Il doppio vantaggio è solo criminale, in quanto si trasforma in un doppio danno per

l’economia: il capitale prestato passa dal mercato “bianco” lecito nelle mani della c.o. e

viene quindi spostato nell’area del grigio. Il denaro sporco restituito proviene, a sua volta,

dal mercato “nero” completamente illecito e si ripulisce passando nell’area del grigio.

Il risultato è una perdita netta per il mercato bianco ed una nuova espansione del grigio,

sempre più invadente.

Benché sia chiaro il meccanismo, perseguirlo efficacemente è piuttosto difficile perché:

- per stanare il riciclaggio bisogna partire dalla dimostrazione del reato

presupposto;

- la legge 231/2007 ha introdotto nuove e più severe responsabilità per i

professionisti in tema di segnalazione delle operazioni sospette, ma è una

disciplina scarsamente applicabile in mancanza di una riforma delle norme

vigenti sostanziali.

La conclusione è, dunque, davvero mortificante: “la ‘ndrangheta fa i suoi affari con una

capacità di aggiornamento spaventosa, a dispetto dell’assetto normativo che cammina

zoppicando al cospetto della locomotiva malavitosa”.

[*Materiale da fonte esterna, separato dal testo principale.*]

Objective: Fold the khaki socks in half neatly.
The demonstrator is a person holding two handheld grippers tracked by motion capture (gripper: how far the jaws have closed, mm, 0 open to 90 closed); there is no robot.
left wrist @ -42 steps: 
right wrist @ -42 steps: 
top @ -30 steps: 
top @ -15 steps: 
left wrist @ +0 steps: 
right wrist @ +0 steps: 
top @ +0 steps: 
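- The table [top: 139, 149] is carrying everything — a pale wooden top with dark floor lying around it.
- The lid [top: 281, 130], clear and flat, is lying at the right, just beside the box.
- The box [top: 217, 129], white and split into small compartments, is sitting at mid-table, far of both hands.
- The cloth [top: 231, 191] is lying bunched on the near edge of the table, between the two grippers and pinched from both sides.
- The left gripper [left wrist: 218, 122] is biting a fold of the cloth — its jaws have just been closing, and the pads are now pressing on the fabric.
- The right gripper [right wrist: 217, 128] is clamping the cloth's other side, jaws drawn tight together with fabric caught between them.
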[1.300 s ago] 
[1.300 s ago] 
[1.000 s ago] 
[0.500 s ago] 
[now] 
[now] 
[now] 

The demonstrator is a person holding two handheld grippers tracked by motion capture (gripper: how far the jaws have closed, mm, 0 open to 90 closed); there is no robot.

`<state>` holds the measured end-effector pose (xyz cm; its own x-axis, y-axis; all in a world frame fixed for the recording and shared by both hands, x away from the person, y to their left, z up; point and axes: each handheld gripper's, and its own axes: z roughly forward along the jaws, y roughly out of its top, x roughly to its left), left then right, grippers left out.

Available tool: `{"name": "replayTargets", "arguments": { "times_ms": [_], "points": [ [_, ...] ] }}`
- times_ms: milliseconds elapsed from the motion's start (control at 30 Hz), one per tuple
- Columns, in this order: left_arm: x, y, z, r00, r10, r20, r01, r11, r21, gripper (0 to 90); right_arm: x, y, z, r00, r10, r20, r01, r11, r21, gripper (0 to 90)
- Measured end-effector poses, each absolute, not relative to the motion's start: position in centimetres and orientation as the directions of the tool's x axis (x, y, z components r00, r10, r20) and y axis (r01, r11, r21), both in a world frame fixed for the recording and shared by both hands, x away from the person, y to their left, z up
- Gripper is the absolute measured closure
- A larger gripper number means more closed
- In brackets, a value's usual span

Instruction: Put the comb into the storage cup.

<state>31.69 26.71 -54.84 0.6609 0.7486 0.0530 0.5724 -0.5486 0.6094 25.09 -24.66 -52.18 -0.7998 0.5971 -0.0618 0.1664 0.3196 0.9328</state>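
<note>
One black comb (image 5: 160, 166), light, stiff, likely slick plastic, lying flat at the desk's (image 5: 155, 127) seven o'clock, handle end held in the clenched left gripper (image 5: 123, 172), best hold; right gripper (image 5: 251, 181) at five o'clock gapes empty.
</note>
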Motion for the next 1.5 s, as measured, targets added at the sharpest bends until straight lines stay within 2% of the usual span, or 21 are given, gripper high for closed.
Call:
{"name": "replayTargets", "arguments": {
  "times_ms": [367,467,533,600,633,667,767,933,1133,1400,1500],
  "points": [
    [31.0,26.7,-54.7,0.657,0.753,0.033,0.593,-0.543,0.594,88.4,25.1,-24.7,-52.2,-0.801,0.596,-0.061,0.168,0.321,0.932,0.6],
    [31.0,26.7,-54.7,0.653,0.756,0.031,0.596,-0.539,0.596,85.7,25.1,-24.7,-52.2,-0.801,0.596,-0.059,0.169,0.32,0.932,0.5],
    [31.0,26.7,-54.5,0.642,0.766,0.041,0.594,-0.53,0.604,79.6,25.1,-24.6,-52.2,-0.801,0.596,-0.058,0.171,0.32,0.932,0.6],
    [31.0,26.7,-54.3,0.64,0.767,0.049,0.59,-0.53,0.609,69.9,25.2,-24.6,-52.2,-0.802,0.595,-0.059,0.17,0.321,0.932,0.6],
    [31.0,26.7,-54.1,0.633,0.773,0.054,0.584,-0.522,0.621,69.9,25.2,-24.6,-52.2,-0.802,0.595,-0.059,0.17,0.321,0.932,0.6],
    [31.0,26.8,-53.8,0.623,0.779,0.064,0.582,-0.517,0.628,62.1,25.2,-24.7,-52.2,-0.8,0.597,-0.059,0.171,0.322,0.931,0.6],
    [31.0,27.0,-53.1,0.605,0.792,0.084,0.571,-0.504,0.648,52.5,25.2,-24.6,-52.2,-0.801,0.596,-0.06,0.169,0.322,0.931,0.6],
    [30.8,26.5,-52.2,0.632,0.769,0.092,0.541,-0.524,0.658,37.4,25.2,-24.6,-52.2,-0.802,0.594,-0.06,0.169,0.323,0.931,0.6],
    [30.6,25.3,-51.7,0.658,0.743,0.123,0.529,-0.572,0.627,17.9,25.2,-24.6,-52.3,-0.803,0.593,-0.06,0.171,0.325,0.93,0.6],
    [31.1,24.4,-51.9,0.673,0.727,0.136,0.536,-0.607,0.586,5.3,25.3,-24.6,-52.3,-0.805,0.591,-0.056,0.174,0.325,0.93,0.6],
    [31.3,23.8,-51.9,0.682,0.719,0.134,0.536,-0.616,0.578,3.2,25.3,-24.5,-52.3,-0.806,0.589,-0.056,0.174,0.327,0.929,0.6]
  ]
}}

6.3 L’aggiornamento del modello di Gary Becker.

Queste amare e realistiche considerazioni non mettono la parola “fine” alla nostra ricerca,

bensì costituiscono uno stimolo per avviare un’interessante revisione del modello

beckeriano sulla scelta razionale di delinquere.

Procediamo per gradi.

L’obiettivo è quello di mettere a frutto le conoscenze e gli strumenti concettuali di cui ci

siamo dotati fino a questo punto. In particolare, vedremo in che modo può essere utile

l’analisi di contesto per costruire dei parametri significativi come indicatori di rischio.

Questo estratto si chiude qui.